On 2025-02-15, Michael S <
already5chosen@yahoo.com> wrote:
On Fri, 14 Feb 2025 20:51:38 +0100
Janis Papanagnou <janis_papanagnou+ng@hotmail.com> wrote:
Actually, in the same code, I'm also using the strtok() function
>
strtok() is one of the relatively small set of more problemetic
functions in C library that are not thread-safe.
The design of the strtok() API is not inherently unsafe against threads;
but it requires thread-local storage to be safe.
Since ISO C has threads now, it now takes the opportunity to
explicitly removes any requirements for thread safety in strtok.

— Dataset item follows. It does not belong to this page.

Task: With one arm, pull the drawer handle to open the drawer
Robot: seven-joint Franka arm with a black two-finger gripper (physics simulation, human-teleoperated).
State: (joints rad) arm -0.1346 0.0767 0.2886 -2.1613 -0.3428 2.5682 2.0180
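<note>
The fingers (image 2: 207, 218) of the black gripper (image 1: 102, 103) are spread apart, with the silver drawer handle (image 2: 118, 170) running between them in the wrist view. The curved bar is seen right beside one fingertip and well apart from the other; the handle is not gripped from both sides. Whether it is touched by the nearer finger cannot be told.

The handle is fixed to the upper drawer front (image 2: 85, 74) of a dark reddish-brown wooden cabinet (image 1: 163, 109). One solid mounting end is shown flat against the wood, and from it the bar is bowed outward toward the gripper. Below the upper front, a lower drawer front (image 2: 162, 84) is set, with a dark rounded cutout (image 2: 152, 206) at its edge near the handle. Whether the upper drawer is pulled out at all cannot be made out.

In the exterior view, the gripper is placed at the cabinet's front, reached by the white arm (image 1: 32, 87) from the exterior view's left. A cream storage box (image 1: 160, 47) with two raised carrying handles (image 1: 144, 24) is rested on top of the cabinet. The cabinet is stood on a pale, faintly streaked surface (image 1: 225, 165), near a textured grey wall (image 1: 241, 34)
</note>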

However, it is possible for an implementation to step forward and
make it thread safe. For instance, in a POSIX system, a thread-specific
key can be allocated for strtok on library initialization,
or the first use of strtok (via pthread_once).
static pthread_key_t strtok_key;
// ...
if (pthread_key_create(&strtok_key, NULL))
...
Then strtok does
char *strtok (char * restrict str, const char * restrit delim)
{
if (str == NULL)
str = pthread_getspecific(strtok_key);
...
// all return paths do this, if str has changed:
pthread_setspecific(strtok_key, str);
return ...;
}
Only problem is that this will not perform anywhere near as well as
strtok_r, which specifies an inexpensive location for the context
pointer.
If you only care about POSIX target, the I'd reccomend to avoid strtok
and to use strtok_r().
I would recommend learning about strspn and strcspn, and writing
your own tokenizing loop:
/* strtok-like loop: input variabls are str and delim */
for (;;) {
/* skip delim chars to find start of tok */
char *tok = str + strspn(str, delim);
/* tokens must be nonempty;
if (*tok == 0)
break;
/* OK; tok points to non-delim char.
Find end of token: skip span of non-delim chars. */
char *end = tok + strcspn(str, delim);
/* Record whether the end of the token is the end
of the string. */
char more = *end;
/* null-terminate token */
*end = 0;
{ /* process tok here */ }
if (!more)
break;
/* If there is more material after the tok, point
str there and continue */
str = end + 1;
}
The strok function is ill-suited to many situations. For instance,
there are situations in which you do want empty tokens, like CSV, such
that ",abc,def," shows four tokens, two of them empty.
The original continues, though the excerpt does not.